For Sunday’s senior football county final showdown between Corofin and St Michael’s at Tuam Stadium (4pm), the bookies are at least ‘taking money’, but it will take a hard earned 12 ‘grand’ to pull in a thousand profit on the hottest ever favourites for a Galway decider.

Finals though are always there to be won and St Michael’s will be hoping that the build-up to this county final will be an ideal ‘cover’ for them to make a serious bid for a first ever senior title. Most neutrals consider the final a ‘done deal’ before a ball is kicked, and in its own way that will bother Corofin and rankle with St Michael’s, in equal measure.

Corofin powered their way to this year’s final with margins of victory ranging from six to 24 points, and their 4-14 to 0-2 semi-final demolition of Milltown made up the minds of most people that the fate of this year’s championship had been decided.

Mountbellew-Moylough (twice) and Tuam Stars had been wiped out in previous rounds by the all-round power and integrated style of a Corofin side where players can seamlessly slip in and out of different positions. There is never a ‘one player’ to be marked . . . it’s a system that has to be taken on.

Corofin do have their ‘troubles’ in the run-up to Sunday’s final with influential forward Justin Burke ruled out with a knee ligament injury suffered in the first half of the Milltown semi-final.

It’s typical of the strength in depth of the Corofin panel that outstanding county U-21 forward of recent years Ian Burke, and brother of Justin, is now poised to fill that gap in the county champions attack. (There’s even strength of depth present in the one house!).

Corofin will also be without Gary Delaney (injured) and Padraig Kelly (honeymoon), while Greg Higgins is rated a doubt, so Corofin manager Stephen Rochford, and his selectors will have quite a few personnel issues to sort out over the next night or two when they sit down to pick their first fifteen.
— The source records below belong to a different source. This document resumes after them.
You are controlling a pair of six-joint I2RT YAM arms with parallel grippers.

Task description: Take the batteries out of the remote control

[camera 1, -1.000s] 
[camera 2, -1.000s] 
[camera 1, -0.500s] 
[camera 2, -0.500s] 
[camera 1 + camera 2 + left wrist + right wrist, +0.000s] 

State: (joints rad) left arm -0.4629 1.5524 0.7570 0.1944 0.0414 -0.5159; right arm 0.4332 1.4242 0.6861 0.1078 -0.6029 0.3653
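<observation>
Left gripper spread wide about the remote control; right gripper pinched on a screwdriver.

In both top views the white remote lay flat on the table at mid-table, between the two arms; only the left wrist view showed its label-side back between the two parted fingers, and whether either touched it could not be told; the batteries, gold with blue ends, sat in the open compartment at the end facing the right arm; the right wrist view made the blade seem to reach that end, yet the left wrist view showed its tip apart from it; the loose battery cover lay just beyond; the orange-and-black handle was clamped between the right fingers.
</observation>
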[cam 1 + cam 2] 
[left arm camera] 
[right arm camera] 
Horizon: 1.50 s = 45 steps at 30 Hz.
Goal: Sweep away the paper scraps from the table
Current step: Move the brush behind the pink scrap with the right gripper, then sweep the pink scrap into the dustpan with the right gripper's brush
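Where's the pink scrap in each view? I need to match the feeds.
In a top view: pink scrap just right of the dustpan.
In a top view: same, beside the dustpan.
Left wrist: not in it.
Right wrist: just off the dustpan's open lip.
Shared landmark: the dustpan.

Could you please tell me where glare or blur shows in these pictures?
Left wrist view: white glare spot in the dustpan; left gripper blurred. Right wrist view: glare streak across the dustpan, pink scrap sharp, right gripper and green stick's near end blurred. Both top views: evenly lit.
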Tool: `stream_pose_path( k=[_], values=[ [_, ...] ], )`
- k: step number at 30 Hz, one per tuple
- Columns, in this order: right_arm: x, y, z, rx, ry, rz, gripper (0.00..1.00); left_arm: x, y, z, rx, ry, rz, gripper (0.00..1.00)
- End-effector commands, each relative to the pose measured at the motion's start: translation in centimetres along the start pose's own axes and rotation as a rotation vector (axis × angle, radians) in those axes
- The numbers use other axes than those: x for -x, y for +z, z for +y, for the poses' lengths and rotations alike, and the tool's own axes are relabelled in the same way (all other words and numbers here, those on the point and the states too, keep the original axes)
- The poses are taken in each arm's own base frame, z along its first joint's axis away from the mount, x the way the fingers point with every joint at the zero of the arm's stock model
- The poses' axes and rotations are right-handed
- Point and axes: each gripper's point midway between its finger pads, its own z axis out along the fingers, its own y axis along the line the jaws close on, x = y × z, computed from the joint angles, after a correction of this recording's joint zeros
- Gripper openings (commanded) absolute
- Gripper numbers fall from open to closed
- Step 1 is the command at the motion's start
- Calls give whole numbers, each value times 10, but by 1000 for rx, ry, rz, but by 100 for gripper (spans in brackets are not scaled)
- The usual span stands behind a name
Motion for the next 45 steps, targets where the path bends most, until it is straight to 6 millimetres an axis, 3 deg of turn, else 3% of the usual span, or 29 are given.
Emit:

St. Michael’s seem set to make very few, if any, changes from the side that defeated Barna by 0-9 to 0-7 after a very tight replay in Moycullen last Sunday.

Their big loss is inspirational full back Alan Glynn, who suffered serious internal injuries in the drawn game against Barna that will keep him out of the game until next season, while also out of action is corner back Eoghan Tummon.

The return of Neil Grogan to midfield for the Barna replay represented a considerable boost, allowing David Cunnane to slot back in the full back role to fill the vacancy left by the departure of Glynn.

St Michael’s, though, found scores hard to come by in both Barna matches with Eamon O’Donnell and Eddie Hoare presenting their main threats – the city club will know full well that they’ll need a 100% improvement in their strike rate if they’re to trouble Corofin.

John Kenny, manager of St Michael’s, told Tribune Sport that while reaching a first ever county final was a great achievement for the club, it was by no means an end to itself.

“I suppose we all know full well what a footballing force that Corofin are, and unless we go to Tuam on Sunday fully focussed and committed, we know what’s in store for us.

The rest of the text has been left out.